Using cell cultures from pediatric patients with neuroblastoma, researchers performed drug-response testing and investigated correlations between copy number and cytotoxicity of drug treatment.
New research shows promise for a strategy of genomic profiling and drug screening of patient-derived cell cultures to help “guide personalized therapy” for neuroblastoma and other mutationally quiet cancers.
Researchers, writing in Frontiers in Oncology, integrated genomic profiling and personalized preclinical tumor models to identify copy-number dependent drug susceptibilities in neuroblastoma. Using excess tumor tissue from pediatric patients with neuroblastoma undergoing surgery, researchers characterized single nucleotide and copy number variations, performed drug-response testing on patient-derived cell cultures, and investigated correlations between copy number and cytotoxicity of drug treatment.
The investigators noted that neuroblastoma is the most common pediatric extracranial malignant tumor, responsible for 15% of all deaths from cancer in children. The authors described neuroblastoma as a “mutationally quiet” cancer, with copy number variations (CNVs) more prevalent than single nucleotide variations (SNVs). They proposed that these CNVs “may reflect fundamental oncogenic dependencies that can be potentially exploited for cancer therapeutics.”
Matching the patient to a treatment in neuroblastoma is challenging, the authors wrote, because of the cancer’s “histologic and biologic heterogeneity,” and they suggested that “therapeutic advancements for neuroblastoma may be better realized with a personalized approach.” PDCs could be used as personalized models of the patient’s tumor to allow rapid testing of multiple agents ex vivo, the authors said.
Genomic profiling was carried out on tumor tissue from 13 patients with a median age of 2.65 (range 1.45-7.80) using ThermoFisher’s Oncomine Childhood Cancer Research Assay (OCCRA) DNA panel. As the investigators expected, the mean incidence of single nucleotide variants (SNVs) was “infrequent” at 3.1 per case, however they found “frequent and heterogenous copy number variations (CNVs).” Copy number losses the authors called characteristic of neuroblastoma were detected in chromosome arms 1p and 11q, along with copy number gains in 17q.
Ex vivo drug screening
Following genetic profiling, PDCs were screened using an established library of 418 kinase inhibitors. Overall, the authors noted the drug classes that resulted in the greatest cytotoxicity targeted cytoskeletal signaling, the cell cycle, angiogenesis, and the PI3K/Akt/mTOR signaling pathway.

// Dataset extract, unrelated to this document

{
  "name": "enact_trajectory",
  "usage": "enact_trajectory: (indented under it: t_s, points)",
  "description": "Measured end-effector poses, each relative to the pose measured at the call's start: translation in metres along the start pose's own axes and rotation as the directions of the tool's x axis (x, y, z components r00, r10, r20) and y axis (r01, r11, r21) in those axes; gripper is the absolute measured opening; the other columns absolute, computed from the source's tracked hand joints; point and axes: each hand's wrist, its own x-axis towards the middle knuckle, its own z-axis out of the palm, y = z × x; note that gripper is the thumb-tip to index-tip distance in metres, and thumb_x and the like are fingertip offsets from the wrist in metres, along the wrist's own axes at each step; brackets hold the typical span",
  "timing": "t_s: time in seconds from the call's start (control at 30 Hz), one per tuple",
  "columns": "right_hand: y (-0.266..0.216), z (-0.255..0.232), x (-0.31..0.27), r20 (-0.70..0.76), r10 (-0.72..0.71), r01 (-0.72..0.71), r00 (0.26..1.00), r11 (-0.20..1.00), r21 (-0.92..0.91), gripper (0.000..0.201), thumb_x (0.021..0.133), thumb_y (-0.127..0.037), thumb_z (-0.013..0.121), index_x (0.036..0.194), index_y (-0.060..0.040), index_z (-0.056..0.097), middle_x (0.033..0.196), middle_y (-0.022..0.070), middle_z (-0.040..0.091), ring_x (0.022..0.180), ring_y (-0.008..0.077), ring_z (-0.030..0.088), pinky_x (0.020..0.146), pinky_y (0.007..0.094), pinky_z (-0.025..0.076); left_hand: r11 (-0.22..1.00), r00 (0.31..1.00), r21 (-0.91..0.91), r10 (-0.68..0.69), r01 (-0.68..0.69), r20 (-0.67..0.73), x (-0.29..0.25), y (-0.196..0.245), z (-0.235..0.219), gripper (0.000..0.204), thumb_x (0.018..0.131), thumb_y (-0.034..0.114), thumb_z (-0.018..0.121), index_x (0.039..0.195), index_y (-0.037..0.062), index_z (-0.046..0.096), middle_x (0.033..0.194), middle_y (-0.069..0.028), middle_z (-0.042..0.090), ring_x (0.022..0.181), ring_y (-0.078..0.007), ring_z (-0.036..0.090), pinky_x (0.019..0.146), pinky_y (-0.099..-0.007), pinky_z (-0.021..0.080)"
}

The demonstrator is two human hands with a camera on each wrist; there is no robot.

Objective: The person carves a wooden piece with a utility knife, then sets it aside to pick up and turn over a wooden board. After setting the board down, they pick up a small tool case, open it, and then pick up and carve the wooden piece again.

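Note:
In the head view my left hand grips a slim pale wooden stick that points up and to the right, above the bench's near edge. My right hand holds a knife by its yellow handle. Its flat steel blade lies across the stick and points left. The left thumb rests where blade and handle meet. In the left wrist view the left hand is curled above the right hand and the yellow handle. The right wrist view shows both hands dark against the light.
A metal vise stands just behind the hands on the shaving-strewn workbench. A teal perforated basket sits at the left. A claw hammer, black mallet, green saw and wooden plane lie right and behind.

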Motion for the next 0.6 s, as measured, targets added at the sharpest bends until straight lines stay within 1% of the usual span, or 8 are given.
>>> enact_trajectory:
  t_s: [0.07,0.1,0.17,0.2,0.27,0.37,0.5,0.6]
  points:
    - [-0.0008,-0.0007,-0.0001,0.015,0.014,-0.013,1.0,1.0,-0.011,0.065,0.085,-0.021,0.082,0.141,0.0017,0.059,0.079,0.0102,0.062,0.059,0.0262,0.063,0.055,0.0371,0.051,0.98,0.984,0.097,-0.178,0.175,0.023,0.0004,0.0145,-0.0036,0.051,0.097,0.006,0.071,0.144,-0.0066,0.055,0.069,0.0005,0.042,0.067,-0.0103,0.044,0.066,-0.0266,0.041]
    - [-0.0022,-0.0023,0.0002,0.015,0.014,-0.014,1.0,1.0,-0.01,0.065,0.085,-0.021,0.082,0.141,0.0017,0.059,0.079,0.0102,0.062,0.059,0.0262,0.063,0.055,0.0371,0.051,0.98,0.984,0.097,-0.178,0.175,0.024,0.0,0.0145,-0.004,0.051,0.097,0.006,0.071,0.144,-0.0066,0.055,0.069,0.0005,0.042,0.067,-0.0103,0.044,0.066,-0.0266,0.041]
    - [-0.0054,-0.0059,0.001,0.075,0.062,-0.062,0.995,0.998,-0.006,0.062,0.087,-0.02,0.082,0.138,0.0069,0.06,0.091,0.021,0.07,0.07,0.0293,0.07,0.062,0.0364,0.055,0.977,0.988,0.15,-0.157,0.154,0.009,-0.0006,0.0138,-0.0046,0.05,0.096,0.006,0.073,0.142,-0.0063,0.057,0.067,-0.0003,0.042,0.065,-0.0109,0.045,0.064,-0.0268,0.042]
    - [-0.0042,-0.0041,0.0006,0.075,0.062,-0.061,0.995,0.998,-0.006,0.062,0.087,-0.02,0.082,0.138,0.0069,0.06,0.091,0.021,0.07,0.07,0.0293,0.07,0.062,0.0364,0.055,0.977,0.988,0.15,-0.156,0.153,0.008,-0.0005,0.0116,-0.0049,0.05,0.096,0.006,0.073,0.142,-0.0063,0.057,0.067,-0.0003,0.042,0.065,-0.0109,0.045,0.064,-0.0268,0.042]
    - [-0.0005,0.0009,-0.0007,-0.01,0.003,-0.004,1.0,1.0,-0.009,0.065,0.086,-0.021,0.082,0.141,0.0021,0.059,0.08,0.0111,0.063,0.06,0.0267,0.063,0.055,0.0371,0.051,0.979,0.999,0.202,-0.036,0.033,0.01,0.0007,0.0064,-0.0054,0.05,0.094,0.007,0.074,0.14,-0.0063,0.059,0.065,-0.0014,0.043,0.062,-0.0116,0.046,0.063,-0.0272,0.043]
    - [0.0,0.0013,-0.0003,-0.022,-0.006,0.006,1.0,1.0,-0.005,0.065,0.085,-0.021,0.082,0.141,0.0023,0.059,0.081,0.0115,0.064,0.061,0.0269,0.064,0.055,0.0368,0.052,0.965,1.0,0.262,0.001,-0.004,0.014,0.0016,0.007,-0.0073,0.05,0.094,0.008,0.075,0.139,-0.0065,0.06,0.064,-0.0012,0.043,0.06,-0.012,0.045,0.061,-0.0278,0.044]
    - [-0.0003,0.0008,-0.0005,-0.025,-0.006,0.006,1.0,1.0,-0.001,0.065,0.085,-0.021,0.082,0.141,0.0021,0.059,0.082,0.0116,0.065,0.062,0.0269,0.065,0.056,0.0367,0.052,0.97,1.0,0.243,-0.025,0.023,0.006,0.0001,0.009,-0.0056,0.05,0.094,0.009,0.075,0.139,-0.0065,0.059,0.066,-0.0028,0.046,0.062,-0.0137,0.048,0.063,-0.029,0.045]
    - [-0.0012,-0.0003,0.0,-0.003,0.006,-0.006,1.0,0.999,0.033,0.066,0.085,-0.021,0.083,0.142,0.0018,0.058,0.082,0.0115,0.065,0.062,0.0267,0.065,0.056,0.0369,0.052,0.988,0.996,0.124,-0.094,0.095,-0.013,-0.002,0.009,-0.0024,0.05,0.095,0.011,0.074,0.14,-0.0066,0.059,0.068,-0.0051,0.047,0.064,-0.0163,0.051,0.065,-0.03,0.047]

Of the 418 compounds, 70 (16.7%) caused greater than 33% cytotoxicity and were therefore considered hits. The most common genes targeted by these 70 drugs included mTOR (24%), CDK (11%), FLT3 (7%), and JAK (7%). For example, the pan-CDK inhibitors flavopiridol and dinaciclib, which the authors mentioned are in early-phase trials for neuroblastoma and advanced solid tumors, were among the hits.
Correlations between cytotoxicity and copy number: novel gene-drug associations
The investigators hypothesized that the extent of copy number changes would correlate with drug cytotoxicity, and they found “susceptibility to PI3K and cell cycle agents was significantly associated with copy number gains of PI3K and STAT family genes, particularly on 17q.” They found significant correlations between copy number and cytotoxicity in 1278 gene-drug pairs, including 49 drugs that were considered hits. Only 4 of these were expected associations based on drug library specifications.
In the other 1274 gene-drug pairs, correlations were observed despite not being expected. The authors say this suggested “a substantial number of novel gene-drug associations,” and they next verified these associations against six public datasets of gene-drug interactions and an in silico model. Of the 1278 gene-drug pairs, 19 (1.5%) were verified in at least 1 public dataset, though only 1 of these pairs was a hit (JAK3 and AT9283).
The authors noted “the high incidence of hits among unverified top gene-drug pairs further suggested that important gene-drug relationships may exist among this group.”
Most common gene-drug associations
The strongest correlations between copy number and drug cytotoxicity were found in PPM1D, GNA13, and STAT family genes, which the authors noted are “all on 17q and implicated in up to 70% of neuroblastomas.” Also frequent were correlations between PI3K/Akt/mTOR pathway genes and their inhibitors. The authors noted these drugs accounted for half of the top 20 drug hits, and that upregulation of this pathway “occurs in 62% of neuroblastomas and is a promising therapeutic target.”
The authors acknowledged the small number of cases in their study as a limitation, which could “limit the robustness of the gene-drug correlations identified, and the inherent inability to test every drug hit in individual patients.”
Wong RLY, Wong MRE, Kuick CH, et al. integrated genomic profiling and drug screening of patient-derived cultures identifies individualized copy number-dependent susceptibilities involving PI3K pathway and 17q genes in neuroblastoma. Front Oncol. Published online October 14, 2021. doi: 10.3389/fonc.2021.709525.